Marília: Só de ler essa pergunta já me dá vontade de chorar. Eu morro de saudades do meu bisavô. Quase todos os dias. Ele era a pessoa que mantinha a família unida. Era também o guardião de nosso passado. Ele que sabia desse parentesco e exibia com orgulho o brasão dos “Duque Estrada” estampado em uma louça que ele pendurava na sala. Era uma pessoa preocupada com o outro. Na sua casa, na Tijuca, que hoje teria 105 anos, tinha uma fonte de água mineral. Ele dizia que não era dele. E sempre deixava a casa aberta para quem precisasse de um copo d’água. Como a fonte tinha uma boa qualidade, todos os dias, à noite, ele conectava uma mangueira para abastecer o hospital que era seu vizinho. Ele também era surpreendente. Da primeira vez que me separei, meu pai surtou. Ele veio com um copinho de cachaça com limão e mel que sempre preparava e me disse “Minha filha, você está feliz? Então é isso que importa”. Era devoto de São Pedro. Todo ano fazia festa junina na sua casa e fazia questão de ser o noivo da quadrilha. Depois que minha bisavó faleceu, ele perguntava se já podia morrer. Eu dizia que ele estava proibido. Só podia morrer depois que eu tivesse um filho e que ele fosse trisavô. Ele esperou. Meu filho nasceu. Então ele perguntou de novo. E eu disse que de jeito nenhum; ele teria de conviver com o neto. Como se fala? Trineto? Nem sei. Ele obedeceu. E essa foi uma das maiores alegrias que tive. Meu bisavô morreu aos 100 anos, depois de ganhar uma festa linda, com toda a família. Na festa, ele disse que nem sabia o que tinha feito pra merecer tanto. Eu sei. Ele é, e sempre foi, uma grande inspiração pra mim.
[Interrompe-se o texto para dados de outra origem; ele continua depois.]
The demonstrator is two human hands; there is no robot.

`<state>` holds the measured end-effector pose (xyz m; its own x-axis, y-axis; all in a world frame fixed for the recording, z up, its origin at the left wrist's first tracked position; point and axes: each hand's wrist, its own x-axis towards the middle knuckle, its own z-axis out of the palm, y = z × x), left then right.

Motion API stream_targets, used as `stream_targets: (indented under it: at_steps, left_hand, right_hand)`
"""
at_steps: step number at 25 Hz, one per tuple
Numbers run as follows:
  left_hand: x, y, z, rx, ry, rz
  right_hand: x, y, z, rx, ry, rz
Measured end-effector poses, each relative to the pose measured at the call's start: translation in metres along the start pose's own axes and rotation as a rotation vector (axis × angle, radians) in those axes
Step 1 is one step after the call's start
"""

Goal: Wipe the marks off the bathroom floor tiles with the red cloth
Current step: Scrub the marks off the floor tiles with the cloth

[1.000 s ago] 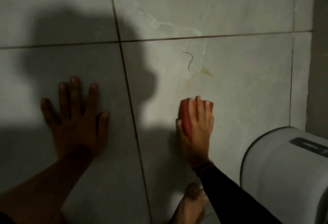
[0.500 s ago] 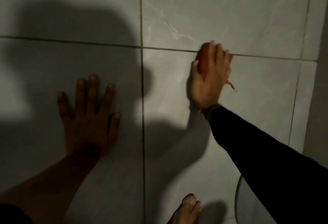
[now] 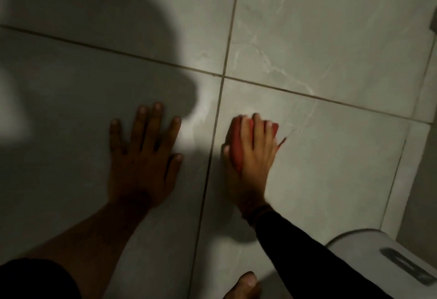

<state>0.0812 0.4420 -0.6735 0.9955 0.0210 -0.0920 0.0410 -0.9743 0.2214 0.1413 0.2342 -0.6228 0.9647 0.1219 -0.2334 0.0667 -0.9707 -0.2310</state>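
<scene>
1. Nearest us, at 6 o'clock, the toes of a bare foot (image 3: 246, 285) rest on the pale grey marbled floor tiles (image 3: 331, 168).
2. At 4 o'clock, in the lower corner, we see the rounded edge of a white plastic fixture (image 3: 387, 256) with a dark slot on top; what it is we cannot tell.
3. Our left hand (image 3: 144, 156) lies flat on the tile at 9 o'clock, palm down, fingers spread wide, gripping nothing, in deep shadow.
4. Our right hand (image 3: 251, 154), at the end of a long black sleeve (image 3: 314, 258), sits just right of centre, across the dark grout line (image 3: 212, 147) from the left hand. Its fingers are pressed over the folded red cloth (image 3: 236, 142), pinning it to the tile, the thumb against the cloth's left edge.
5. A thin red thread (image 3: 283, 141) trails from the cloth toward 2 o'clock.
6. Beyond the hands, toward 12 o'clock, the grout lines cross, and a large shadow (image 3: 99, 45) covers the tiles at 10 o'clock.
</scene>
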Motion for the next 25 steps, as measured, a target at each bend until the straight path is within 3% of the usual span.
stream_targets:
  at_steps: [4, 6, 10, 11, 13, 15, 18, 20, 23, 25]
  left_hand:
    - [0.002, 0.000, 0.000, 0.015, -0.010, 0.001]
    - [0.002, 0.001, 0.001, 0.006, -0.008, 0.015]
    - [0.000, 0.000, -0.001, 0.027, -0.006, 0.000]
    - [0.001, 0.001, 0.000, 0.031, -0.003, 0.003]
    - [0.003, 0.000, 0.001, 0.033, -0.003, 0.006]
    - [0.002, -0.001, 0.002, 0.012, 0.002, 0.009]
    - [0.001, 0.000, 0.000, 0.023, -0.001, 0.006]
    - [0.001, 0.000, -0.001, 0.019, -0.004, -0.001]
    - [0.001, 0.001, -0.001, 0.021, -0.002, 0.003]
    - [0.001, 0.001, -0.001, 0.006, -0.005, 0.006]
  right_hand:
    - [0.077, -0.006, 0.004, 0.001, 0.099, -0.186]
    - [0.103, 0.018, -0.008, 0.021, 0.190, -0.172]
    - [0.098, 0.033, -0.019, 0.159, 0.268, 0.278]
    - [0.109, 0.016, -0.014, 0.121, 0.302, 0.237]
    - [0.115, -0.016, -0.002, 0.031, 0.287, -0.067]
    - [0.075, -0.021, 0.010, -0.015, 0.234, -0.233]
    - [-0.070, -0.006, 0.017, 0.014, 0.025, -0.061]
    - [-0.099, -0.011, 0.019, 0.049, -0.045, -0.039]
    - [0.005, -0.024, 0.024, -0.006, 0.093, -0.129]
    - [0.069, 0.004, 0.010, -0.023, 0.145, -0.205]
(*) Marília Duque Estrada Soares Pereira é Doutoranda em Comunicação e Práticas de Consumo pelo PPGCOM ESPM e bolsista PSDE CAPES. Mestre em Comunicação e Práticas de Consumo pelo PPGCOM ESPM. Membro do Grupo de Pesquisa GPECC - Grupo de Pesquisa em Éticas, Comunicação e Consumo. Pesquisadora associada no projeto ASSA - Anthropology of SmartPhones and Smart Ageing (University College London). Possui graduação em Comunicação Social Com Habilitação em Publicidade e Propaganda pela Universidade de São Paulo (1998).